McNeil Island has a storied and complicated past, and its largely forgotten history is the subject of a major exhibition at the Washington State History Museum in Tacoma that runs until May 26.
Situated in Carr Inlet between Fox and Anderson islands and less than half a mile from the Key Peninsula, McNeil Island is currently home to Washington’s Special Commitment Center, a facility operated by the Department of Social and Health Services providing treatment to persons designated as sexually violent predators following the completion of their prison sentences.
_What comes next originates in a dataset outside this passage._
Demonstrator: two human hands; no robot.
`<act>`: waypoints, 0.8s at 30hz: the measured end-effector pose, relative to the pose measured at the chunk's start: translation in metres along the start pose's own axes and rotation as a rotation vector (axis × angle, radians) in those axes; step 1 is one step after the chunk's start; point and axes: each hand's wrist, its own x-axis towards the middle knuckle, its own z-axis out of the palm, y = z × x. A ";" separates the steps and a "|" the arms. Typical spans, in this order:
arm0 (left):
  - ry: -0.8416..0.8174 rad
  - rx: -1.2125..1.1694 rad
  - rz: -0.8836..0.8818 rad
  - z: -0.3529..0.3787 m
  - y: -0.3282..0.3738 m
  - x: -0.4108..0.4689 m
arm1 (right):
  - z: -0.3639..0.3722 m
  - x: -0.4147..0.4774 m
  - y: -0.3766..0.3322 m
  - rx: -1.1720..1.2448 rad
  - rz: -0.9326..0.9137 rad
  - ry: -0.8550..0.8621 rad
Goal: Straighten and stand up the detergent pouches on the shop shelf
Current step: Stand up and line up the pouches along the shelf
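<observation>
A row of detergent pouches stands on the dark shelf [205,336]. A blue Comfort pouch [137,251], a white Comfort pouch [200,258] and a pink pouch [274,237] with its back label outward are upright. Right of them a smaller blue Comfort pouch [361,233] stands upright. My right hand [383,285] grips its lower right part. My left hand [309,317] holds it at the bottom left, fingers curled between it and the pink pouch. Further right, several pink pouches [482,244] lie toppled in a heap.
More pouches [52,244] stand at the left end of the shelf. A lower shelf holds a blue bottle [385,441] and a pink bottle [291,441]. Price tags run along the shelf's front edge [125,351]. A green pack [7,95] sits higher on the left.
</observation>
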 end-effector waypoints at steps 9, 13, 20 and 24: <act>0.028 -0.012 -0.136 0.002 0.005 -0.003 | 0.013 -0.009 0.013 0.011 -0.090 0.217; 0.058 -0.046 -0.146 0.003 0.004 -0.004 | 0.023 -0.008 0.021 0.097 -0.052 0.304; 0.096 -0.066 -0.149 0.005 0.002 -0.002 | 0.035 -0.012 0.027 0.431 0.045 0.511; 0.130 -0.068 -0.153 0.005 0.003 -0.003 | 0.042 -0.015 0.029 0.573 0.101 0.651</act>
The island is best known, however, as the site of a series of prisons from 1875 to 2011. It is the only prison in the U.S. to have served under three jurisdictions: territorial, federal and state. It housed the Washington Territorial Penitentiary from 1875 to 1889; a federal penitentiary from 1889 to 1981; and a state prison from 1981 to 2011.
The federal government bought the land for the territorial penitentiary prison from Jay Emmons Smith, an island settler, in 1870. The 27.27-acre parcel was located in a bay at the southeast end of the island facing Steilacoom, with majestic views of the Sound and Mount Rainier.
First homesteaded in the 1850s, the island was home to a small community of settlers for several decades. It included a school, church, cemetery and post office. Many residents would later work at the prison.
By 1936, however, the federal government had acquired all the privately owned land on the island and the residents had moved out; prison staff in later years lived in government-owned housing. In 1937, the government exhumed the 86 bodies from the island cemetery for reburial elsewhere, since the island was no longer open to the public.
Construction of the territorial penitentiary was completed in 1875. The first three prisoners, two men convicted of selling liquor to Indians and one for robbing a store in Fort Walla Walla, arrived on May 28, 1875 accompanied by a U.S. Marshal.
The prison’s design reflected changed views on incarceration, stressing rehabilitation and eventual reintegration into society rather than isolation and retribution. Prisoners lived together in communal cell houses, two to a cell, which they were later allowed to decorate.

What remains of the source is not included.